Brief
Starting with the first line, transcribe the material exactly through to the last.

________

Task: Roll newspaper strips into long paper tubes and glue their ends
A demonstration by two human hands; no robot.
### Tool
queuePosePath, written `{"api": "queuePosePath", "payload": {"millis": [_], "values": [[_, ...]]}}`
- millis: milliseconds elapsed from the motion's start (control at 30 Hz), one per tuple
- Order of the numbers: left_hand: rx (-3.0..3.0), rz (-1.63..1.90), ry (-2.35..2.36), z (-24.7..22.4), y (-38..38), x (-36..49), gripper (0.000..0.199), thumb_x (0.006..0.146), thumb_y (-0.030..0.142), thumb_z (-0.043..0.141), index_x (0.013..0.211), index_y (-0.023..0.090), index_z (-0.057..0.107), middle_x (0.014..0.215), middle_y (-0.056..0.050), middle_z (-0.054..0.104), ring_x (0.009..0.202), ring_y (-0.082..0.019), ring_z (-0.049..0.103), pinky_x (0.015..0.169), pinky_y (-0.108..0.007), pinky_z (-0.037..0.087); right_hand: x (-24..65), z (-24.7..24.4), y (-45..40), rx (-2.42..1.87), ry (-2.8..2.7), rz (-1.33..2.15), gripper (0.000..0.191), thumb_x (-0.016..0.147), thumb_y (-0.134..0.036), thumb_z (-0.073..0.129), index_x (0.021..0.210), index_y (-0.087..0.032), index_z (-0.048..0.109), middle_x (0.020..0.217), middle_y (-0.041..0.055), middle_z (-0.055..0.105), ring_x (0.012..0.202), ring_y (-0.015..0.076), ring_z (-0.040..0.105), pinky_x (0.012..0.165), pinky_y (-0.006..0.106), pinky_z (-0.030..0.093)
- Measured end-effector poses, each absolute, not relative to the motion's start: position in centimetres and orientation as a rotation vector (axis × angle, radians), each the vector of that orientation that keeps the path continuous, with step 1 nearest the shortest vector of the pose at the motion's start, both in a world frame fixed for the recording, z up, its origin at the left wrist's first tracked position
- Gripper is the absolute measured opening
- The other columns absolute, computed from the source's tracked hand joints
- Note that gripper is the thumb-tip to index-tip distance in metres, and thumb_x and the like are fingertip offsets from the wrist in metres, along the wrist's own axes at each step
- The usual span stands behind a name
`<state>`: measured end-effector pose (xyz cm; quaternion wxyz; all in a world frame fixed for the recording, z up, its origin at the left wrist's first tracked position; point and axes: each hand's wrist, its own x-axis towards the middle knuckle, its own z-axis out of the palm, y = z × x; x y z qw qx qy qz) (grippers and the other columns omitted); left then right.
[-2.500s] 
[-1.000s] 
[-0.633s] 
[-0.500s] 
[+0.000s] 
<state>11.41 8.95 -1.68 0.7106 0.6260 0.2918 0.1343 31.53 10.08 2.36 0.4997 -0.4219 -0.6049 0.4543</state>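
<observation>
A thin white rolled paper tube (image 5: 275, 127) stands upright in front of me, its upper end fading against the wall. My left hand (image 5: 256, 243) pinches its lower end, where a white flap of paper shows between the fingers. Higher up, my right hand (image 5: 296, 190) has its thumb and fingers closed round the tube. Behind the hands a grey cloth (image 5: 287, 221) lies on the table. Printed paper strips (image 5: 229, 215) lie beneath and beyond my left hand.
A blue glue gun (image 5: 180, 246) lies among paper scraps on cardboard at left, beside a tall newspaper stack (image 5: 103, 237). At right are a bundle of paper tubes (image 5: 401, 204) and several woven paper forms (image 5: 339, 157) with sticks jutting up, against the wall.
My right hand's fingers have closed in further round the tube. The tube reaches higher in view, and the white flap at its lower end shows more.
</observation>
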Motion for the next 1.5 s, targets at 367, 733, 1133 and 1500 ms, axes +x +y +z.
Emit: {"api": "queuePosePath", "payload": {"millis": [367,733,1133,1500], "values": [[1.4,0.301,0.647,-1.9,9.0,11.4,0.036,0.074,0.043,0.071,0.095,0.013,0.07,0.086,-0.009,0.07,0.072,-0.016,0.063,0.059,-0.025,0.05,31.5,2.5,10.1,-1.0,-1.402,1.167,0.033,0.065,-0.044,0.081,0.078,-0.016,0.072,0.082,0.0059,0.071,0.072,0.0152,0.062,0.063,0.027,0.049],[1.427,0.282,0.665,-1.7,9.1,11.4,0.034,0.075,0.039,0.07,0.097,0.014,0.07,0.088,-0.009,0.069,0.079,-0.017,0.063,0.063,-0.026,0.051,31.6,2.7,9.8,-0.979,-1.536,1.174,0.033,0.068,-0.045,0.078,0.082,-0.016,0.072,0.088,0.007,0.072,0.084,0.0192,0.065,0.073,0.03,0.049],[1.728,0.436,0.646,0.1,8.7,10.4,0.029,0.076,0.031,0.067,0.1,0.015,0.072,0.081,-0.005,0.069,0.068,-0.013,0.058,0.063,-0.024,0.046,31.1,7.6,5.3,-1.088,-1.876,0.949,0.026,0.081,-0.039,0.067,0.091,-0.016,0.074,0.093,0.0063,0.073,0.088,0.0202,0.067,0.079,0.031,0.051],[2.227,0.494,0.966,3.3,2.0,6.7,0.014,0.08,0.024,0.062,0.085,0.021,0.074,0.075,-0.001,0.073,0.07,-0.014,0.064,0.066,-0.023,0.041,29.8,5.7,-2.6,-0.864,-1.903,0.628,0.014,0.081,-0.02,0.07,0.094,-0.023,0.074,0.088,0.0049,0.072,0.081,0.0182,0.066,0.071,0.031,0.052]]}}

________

The answer
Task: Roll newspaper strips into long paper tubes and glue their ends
A demonstration by two human hands; no robot.
### Tool
queuePosePath, written `{"api": "queuePosePath", "payload": {"millis": [_], "values": [[_, ...]]}}`
- millis: milliseconds elapsed from the motion's start (control at 30 Hz), one per tuple
- Order of the numbers: left_hand: rx (-3.0..3.0), rz (-1.63..1.90), ry (-2.35..2.36), z (-24.7..22.4), y (-38..38), x (-36..49), gripper (0.000..0.199), thumb_x (0.006..0.146), thumb_y (-0.030..0.142), thumb_z (-0.043..0.141), index_x (0.013..0.211), index_y (-0.023..0.090), index_z (-0.057..0.107), middle_x (0.014..0.215), middle_y (-0.056..0.050), middle_z (-0.054..0.104), ring_x (0.009..0.202), ring_y (-0.082..0.019), ring_z (-0.049..0.103), pinky_x (0.015..0.169), pinky_y (-0.108..0.007), pinky_z (-0.037..0.087); right_hand: x (-24..65), z (-24.7..24.4), y (-45..40), rx (-2.42..1.87), ry (-2.8..2.7), rz (-1.33..2.15), gripper (0.000..0.191), thumb_x (-0.016..0.147), thumb_y (-0.134..0.036), thumb_z (-0.073..0.129), index_x (0.021..0.210), index_y (-0.087..0.032), index_z (-0.048..0.109), middle_x (0.020..0.217), middle_y (-0.041..0.055), middle_z (-0.055..0.105), ring_x (0.012..0.202), ring_y (-0.015..0.076), ring_z (-0.040..0.105), pinky_x (0.012..0.165), pinky_y (-0.006..0.106), pinky_z (-0.030..0.093)
- Measured end-effector poses, each absolute, not relative to the motion's start: position in centimetres and orientation as a rotation vector (axis × angle, radians), each the vector of that orientation that keeps the path continuous, with step 1 nearest the shortest vector of the pose at the motion's start, both in a world frame fixed for the recording, z up, its origin at the left wrist's first tracked position
- Gripper is the absolute measured opening
- The other columns absolute, computed from the source's tracked hand joints
- Note that gripper is the thumb-tip to index-tip distance in metres, and thumb_x and the like are fingertip offsets from the wrist in metres, along the wrist's own axes at each step
- The usual span stands behind a name
`<state>`: measured end-effector pose (xyz cm; quaternion wxyz; all in a world frame fixed for the recording, z up, its origin at the left wrist's first tracked position; point and axes: each hand's wrist, its own x-axis towards the middle knuckle, its own z-axis out of the palm, y = z × x; x y z qw qx qy qz) (grippers and the other columns omitted); left then right.
[-2.500s] 
[-1.000s] 
[-0.633s] 
[-0.500s] 
[+0.000s] 
<state>11.41 8.95 -1.68 0.7106 0.6260 0.2918 0.1343 31.53 10.08 2.36 0.4997 -0.4219 -0.6049 0.4543</state>
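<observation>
A thin white rolled paper tube (image 5: 275, 127) stands upright in front of me, its upper end fading against the wall. My left hand (image 5: 256, 243) pinches its lower end, where a white flap of paper shows between the fingers. Higher up, my right hand (image 5: 296, 190) has its thumb and fingers closed round the tube. Behind the hands a grey cloth (image 5: 287, 221) lies on the table. Printed paper strips (image 5: 229, 215) lie beneath and beyond my left hand.
A blue glue gun (image 5: 180, 246) lies among paper scraps on cardboard at left, beside a tall newspaper stack (image 5: 103, 237). At right are a bundle of paper tubes (image 5: 401, 204) and several woven paper forms (image 5: 339, 157) with sticks jutting up, against the wall.
My right hand's fingers have closed in further round the tube. The tube reaches higher in view, and the white flap at its lower end shows more.
</observation>
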Motion for the next 1.5 s, targets at 367, 733, 1133 and 1500 ms, axes +x +y +z.
Emit: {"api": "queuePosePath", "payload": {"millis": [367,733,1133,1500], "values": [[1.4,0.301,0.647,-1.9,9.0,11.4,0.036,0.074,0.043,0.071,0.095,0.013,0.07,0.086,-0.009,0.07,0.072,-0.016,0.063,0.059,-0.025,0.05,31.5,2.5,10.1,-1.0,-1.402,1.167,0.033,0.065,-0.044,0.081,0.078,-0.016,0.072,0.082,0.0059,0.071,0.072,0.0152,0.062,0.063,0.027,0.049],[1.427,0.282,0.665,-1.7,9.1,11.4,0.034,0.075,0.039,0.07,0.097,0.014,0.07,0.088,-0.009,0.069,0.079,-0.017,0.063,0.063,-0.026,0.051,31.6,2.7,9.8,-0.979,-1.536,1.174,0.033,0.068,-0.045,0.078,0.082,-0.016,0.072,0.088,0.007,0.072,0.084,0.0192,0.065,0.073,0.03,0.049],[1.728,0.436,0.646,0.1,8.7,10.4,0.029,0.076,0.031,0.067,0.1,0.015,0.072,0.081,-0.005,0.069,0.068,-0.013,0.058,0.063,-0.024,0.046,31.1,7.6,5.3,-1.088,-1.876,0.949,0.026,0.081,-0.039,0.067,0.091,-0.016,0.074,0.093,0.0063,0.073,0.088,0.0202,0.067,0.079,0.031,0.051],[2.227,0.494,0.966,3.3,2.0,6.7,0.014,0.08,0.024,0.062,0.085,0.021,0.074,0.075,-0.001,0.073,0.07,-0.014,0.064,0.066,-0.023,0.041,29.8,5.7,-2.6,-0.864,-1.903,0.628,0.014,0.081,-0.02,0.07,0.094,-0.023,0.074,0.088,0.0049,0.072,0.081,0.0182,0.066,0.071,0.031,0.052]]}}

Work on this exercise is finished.